Gazenko continua durant plusieurs années de superviser des missions impliquant des animaux. Mais en 1998, il fit son mea culpa concernant la mort de Laïka.
Le travail avec les animaux est une source de souffrance pour nous tous. Nous les traitons comme des bébés qui ne savent pas parler. Plus le temps passe, plus je suis désolé. Nous n'aurions pas dû le faire. Nous n'avons pas suffisamment appris de la mission pour justifier la mort du chien.
Abadzis évoque aussi le scientifique Anatoli Blagonravov, qui travailla à une coopération internationale dans le cadre de projets spatiaux au plus fort de la guerre froide.
En 1951, il adopta Tsygan, un des premiers chiens à avoir réussi un vol suborbital (évoqué p.99) mais comme une sorte de mantra qui revient inlassablement, on lui prête ces mots de mise en garde : « Ne vous attachez pas aux chiens ».
Or c'est ce qui rend justement la lecture du comics difficile.
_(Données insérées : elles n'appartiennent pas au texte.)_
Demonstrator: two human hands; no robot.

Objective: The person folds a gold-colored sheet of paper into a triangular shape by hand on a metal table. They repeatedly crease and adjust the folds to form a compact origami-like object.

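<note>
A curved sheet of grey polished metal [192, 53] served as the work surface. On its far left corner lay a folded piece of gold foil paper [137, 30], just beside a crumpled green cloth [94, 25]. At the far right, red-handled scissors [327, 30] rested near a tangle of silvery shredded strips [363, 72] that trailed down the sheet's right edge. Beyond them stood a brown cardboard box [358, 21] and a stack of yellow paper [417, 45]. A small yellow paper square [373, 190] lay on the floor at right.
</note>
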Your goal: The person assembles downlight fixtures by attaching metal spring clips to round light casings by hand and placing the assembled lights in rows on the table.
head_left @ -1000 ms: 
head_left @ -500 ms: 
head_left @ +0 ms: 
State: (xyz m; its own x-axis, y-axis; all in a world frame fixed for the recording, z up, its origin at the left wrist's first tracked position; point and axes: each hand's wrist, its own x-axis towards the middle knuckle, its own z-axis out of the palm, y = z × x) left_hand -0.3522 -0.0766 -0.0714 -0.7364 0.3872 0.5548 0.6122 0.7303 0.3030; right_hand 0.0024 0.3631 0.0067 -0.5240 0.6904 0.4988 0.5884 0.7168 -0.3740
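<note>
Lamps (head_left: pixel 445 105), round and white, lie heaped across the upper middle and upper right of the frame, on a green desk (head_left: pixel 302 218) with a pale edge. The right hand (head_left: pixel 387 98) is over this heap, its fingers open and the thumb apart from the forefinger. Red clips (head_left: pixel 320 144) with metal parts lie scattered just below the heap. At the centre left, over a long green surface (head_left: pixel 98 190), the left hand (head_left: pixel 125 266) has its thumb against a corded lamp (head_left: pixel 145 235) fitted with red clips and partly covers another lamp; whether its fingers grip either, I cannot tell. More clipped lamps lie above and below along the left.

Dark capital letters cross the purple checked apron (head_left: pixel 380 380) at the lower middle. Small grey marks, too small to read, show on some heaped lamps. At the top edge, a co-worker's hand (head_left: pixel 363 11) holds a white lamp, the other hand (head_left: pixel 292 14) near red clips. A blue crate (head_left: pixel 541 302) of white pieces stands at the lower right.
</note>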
Dans ce mélange de politique, d'Histoire, de sciences, des tas de sentiments contradictoires emplissent le cœur du lecteur. On revit une grande aventure humaine, fascinante par la détermination de ces hommes et femmes à dépasser les obstacles techniques et en même temps, ramenée à l'échelle canine, on souffre, on compatit, on se rebelle pour la chienne à qui, au nom de la science, on fait subir le pire des destins. Un aller sans retour. Le temps manquait, évidemment. Un mois, c'était trop peu. Si les missions suivantes qui ont de nouveau utilisé des chiens cosmonautes (et d'autres animaux) prévoyaient le retour des capsules sur Terre, il n'en n'a pas été de même pour Spoutnik 2 et Laïka, malheureusement, était vouée à la mort.
L'enjeu n'était pas uniquement scientifique. Dans ce cas précis, la petite chienne a été sacrifiée au nom de la propagande, ni plus ni moins.
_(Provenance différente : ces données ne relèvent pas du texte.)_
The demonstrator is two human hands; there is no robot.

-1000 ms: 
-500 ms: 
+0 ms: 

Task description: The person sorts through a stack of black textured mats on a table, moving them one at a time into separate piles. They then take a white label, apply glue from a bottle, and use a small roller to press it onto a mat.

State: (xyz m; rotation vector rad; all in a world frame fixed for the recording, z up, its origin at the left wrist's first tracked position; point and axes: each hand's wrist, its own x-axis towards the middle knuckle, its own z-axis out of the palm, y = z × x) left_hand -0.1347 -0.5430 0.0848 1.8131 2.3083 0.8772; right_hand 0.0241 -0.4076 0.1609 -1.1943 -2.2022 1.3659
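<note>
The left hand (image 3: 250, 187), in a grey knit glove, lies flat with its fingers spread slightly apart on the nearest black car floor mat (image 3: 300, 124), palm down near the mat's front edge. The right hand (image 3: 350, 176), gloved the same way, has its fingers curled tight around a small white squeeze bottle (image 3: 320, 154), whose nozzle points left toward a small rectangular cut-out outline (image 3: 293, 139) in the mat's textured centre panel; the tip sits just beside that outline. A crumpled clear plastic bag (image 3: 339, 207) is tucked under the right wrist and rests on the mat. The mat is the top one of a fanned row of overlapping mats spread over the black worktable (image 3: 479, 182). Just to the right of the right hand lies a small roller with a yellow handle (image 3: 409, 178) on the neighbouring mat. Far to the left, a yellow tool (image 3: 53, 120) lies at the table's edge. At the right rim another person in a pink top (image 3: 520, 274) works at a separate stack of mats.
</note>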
Quelques années plus tard, Oleg Gazenko, à l'instar de Blagonravov, adopta Krasavka (ou Kometka « Petite Comète »), une chienne survivante du vol d'un prototype du « Vostok » en 1960 qui s'était soldé par un échec.
Cette publication, datant de 1959, basée sur des communiqués soviétiques mensongés, est le reflet de ce qui s'écrivait dans l'ensemble de la presse internationale.
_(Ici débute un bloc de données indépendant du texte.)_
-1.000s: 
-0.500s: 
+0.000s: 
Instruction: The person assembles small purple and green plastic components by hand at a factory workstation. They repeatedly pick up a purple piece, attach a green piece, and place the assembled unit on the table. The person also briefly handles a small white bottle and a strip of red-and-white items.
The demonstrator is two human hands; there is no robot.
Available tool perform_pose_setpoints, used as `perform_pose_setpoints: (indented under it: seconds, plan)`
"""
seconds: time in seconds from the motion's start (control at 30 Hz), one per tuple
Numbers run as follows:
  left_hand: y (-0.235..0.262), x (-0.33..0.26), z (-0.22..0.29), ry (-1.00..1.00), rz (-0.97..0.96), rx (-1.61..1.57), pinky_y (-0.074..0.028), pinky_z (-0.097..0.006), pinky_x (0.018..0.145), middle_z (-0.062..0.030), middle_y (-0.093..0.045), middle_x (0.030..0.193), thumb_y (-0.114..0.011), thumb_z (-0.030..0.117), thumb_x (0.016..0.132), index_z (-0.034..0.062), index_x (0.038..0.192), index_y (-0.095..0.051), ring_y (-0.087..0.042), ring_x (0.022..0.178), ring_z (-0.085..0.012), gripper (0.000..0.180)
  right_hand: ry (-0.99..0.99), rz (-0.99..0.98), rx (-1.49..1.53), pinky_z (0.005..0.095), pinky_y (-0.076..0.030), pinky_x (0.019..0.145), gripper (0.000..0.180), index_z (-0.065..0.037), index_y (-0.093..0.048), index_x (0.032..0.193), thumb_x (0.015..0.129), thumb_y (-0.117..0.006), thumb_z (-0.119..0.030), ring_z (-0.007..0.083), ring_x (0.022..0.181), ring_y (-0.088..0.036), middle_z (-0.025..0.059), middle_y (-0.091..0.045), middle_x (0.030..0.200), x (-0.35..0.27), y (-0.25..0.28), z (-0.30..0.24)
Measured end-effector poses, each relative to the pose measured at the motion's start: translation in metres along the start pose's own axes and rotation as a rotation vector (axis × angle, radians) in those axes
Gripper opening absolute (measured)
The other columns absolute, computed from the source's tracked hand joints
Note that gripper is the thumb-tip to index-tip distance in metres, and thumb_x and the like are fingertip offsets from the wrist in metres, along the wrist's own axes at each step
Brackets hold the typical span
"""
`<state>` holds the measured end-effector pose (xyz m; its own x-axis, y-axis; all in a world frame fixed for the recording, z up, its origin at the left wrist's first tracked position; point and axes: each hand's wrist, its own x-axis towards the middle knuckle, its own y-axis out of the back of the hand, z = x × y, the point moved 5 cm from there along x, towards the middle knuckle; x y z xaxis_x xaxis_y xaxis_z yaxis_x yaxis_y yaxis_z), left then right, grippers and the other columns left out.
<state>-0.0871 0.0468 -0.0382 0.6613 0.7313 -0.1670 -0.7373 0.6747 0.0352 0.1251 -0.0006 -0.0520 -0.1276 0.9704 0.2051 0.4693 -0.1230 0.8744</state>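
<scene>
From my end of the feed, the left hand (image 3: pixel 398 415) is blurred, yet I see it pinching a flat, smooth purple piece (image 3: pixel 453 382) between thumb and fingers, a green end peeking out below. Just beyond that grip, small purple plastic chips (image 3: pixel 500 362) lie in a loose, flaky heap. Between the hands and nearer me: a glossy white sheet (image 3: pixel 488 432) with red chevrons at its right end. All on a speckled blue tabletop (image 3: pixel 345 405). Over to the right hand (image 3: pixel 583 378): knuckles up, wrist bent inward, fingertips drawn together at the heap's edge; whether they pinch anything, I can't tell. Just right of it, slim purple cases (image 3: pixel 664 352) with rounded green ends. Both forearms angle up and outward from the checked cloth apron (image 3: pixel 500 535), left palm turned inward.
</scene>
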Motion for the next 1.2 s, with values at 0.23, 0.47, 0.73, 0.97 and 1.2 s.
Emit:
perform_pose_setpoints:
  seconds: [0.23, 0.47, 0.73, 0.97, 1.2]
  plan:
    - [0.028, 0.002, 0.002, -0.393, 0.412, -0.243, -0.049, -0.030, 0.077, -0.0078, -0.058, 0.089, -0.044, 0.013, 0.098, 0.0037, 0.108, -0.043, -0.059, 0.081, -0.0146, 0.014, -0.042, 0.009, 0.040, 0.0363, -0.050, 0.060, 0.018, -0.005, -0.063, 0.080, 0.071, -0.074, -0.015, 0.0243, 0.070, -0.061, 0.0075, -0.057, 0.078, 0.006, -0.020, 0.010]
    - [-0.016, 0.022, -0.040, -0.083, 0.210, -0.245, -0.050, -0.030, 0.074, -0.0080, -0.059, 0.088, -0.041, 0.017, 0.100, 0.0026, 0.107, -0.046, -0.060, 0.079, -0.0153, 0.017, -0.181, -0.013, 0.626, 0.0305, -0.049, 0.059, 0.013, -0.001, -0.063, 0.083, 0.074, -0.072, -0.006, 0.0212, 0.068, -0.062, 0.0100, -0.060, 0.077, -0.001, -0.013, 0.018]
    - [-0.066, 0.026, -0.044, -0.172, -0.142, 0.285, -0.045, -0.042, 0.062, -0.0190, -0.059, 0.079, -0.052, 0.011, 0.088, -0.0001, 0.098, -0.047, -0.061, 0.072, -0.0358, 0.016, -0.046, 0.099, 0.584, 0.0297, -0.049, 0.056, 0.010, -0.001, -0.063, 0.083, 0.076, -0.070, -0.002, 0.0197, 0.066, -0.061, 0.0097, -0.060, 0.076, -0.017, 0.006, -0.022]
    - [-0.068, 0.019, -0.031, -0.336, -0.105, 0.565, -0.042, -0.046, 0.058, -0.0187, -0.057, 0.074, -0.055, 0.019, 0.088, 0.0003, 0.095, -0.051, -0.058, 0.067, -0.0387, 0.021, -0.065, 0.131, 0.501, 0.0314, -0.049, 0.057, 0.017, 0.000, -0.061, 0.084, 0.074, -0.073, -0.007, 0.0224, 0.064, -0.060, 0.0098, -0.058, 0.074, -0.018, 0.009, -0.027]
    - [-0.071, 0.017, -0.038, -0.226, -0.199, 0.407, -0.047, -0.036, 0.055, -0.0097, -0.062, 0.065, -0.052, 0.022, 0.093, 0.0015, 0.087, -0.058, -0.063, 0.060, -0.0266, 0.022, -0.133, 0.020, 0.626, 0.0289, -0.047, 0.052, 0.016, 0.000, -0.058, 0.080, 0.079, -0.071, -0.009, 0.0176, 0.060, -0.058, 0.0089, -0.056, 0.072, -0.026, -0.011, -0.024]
Il faudra attendre 2002 pour apprendre officiellement que les soviétiques avaient menti : Laïka n'avait pas survécu plus de quelques heures au stress, à la surchauffe et au confinement mêlés.
Et de découvrir aussi avec effarement que ce laps de temps, trop court, n'aura en définitive rien apporté à la science. Un sacrifice contre lequel le monde entier s'est insurgé à l'époque.
• Koudriavka (« Frisette » en français, nom que l'on retrouve sur la stèle du cimetière des animaux à Villepinte), Joutchka et Limontchik furent des petits noms et surnoms donnés à celle qui fut finalement rebaptisée Laïka (« l'aboyeuse »)
Villepinte : stèle au cimetière des animaux - Moscou : statue située près du complexe de recherche militaire ©wikipedia
Monuments commémoratifs
1958 Villepinte (France) : stèle au cimetière des animaux
1964 Moscou : sur le bas-relief du Monument des Conquérants de l'Espace
2008 Moscou : statue située près du complexe de recherche militaire où Laïka fut entraînée.
2020 ? Montpellier (France) : Philippe Saurel, maire de Montpellier, ville jumelée avec Obninsk, a annoncé en 2017 qu'il y aurait une résidence dans le futur quartier de Cambacérès (vers 2020) près de la nouvelle Gare TGV Sud de France qui porterait le nom de Laïka et qu'une statue à son effigie y trônerait.